The ongoing maturing process of their relatively new outlet network as well as further upgrades and relocations of existing stores will provide additional boost to sales per outlet, the brokerage added.
"As importantly, their distributors are heading into 2010 with comfortable retail inventory level, providing a basis for a continuation of solid order growth."
It said that notwithstanding the sharp re-rating in the shares lately, valuations remain attractive.
"At 13x 2010F P/E), Xtep offers a uniquely blended exposure to the mass-market sports fashion segment and to the growing popularity of Disney-branded products with its Disney Sport license."
CCBI said there could be a regime change at the top of the heap in China's sportswear sector.
"While short-term upside could be limited, ANTA Sports (HK: 2020, neutral) has the potential to replace Li Ning (HK: 2331, underperform) on a longer-term horizon as China's No.1 domestic brand.
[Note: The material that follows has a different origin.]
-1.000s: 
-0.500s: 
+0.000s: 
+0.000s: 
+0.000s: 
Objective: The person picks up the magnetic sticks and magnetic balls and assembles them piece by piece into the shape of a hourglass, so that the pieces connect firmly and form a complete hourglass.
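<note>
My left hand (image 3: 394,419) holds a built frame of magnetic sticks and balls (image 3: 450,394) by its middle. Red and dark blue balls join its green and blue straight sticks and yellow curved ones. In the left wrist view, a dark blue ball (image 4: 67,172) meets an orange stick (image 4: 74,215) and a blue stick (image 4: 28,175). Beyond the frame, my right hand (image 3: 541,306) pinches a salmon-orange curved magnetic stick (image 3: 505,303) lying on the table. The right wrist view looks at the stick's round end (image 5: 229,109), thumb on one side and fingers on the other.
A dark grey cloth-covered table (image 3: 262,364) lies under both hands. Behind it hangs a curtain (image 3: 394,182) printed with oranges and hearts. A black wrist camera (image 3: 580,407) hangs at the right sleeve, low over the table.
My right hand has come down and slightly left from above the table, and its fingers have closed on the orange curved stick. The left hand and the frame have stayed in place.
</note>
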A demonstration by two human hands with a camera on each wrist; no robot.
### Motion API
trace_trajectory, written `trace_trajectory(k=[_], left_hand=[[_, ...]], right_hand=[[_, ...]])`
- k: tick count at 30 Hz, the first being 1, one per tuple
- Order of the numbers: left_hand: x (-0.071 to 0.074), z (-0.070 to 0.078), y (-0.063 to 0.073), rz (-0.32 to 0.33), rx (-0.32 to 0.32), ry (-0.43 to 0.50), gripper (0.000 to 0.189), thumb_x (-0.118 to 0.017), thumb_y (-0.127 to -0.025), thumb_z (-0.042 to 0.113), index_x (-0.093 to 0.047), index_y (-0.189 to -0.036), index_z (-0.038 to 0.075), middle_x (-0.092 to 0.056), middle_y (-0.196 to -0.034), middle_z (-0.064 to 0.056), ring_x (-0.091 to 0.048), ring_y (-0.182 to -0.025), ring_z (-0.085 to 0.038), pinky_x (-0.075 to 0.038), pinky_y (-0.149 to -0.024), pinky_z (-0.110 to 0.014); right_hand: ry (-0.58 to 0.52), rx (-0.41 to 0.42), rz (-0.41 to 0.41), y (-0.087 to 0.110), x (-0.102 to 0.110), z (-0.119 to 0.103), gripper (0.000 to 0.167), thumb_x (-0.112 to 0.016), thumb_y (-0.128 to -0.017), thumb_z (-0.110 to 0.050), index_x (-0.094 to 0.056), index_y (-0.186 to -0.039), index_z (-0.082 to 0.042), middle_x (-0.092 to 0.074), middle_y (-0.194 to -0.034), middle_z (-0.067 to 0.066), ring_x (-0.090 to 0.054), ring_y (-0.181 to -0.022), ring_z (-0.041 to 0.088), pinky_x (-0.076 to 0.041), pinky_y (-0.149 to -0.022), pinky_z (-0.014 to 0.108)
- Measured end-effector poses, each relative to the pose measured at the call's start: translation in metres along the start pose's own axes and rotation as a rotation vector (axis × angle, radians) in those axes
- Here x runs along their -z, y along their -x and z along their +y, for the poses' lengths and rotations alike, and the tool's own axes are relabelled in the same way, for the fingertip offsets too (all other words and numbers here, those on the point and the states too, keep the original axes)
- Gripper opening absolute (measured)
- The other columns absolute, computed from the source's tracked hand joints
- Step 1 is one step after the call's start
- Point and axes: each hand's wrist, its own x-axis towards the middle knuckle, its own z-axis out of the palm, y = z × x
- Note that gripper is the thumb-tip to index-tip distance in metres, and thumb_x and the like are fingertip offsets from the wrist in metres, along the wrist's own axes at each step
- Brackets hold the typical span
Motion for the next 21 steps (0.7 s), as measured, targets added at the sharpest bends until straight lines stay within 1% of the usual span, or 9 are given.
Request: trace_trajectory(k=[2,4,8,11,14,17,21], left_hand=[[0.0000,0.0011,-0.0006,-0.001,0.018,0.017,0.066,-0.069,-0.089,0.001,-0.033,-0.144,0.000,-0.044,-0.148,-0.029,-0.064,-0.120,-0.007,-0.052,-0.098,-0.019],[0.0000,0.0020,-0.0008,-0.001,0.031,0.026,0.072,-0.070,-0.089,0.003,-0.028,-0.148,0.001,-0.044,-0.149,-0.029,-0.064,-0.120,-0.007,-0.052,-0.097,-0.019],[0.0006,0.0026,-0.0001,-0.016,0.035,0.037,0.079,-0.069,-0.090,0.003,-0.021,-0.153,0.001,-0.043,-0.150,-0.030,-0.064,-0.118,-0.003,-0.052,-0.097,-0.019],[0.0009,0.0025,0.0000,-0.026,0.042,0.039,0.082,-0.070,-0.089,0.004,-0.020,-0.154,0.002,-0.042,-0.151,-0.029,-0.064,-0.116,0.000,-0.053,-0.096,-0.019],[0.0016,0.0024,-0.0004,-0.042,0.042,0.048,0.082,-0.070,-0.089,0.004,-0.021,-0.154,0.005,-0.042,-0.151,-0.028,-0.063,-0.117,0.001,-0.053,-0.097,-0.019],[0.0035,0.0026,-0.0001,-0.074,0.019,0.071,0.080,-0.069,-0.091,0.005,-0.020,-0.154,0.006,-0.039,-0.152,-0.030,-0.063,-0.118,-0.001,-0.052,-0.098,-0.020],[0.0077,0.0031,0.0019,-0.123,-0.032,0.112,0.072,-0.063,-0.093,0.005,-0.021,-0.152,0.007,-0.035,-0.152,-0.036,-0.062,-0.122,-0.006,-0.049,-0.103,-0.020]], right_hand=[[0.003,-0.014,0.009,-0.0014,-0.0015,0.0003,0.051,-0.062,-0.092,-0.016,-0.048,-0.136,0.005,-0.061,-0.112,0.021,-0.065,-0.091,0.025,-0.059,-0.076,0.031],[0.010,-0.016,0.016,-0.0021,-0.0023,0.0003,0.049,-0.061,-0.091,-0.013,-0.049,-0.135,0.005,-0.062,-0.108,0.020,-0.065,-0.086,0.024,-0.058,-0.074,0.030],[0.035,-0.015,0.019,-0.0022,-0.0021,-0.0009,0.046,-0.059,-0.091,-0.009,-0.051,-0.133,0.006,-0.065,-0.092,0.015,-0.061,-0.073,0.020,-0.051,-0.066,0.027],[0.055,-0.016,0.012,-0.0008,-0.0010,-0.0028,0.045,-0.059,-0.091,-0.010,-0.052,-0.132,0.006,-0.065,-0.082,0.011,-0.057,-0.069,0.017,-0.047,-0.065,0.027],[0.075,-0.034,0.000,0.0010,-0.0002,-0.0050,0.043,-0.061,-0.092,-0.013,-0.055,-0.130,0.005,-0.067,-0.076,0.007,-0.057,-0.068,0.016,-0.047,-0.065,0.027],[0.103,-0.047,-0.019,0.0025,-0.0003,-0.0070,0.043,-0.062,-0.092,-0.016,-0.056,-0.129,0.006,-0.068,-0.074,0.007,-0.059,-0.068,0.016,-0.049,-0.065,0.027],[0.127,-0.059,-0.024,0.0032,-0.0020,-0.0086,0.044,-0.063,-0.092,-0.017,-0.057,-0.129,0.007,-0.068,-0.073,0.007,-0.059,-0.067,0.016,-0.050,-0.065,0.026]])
In the meantime, the frequency and diversity of acquisitions made by Li Ning indicate a lack of strategic consistency, in our view."
It added that China Dongxiang (HK: 3818, neutral) has the highest-quality operations in the sector but its current risk/reward profile is fairly balanced due to inventory concern and uncertainty on its ability to penetrate markets of lower affordability.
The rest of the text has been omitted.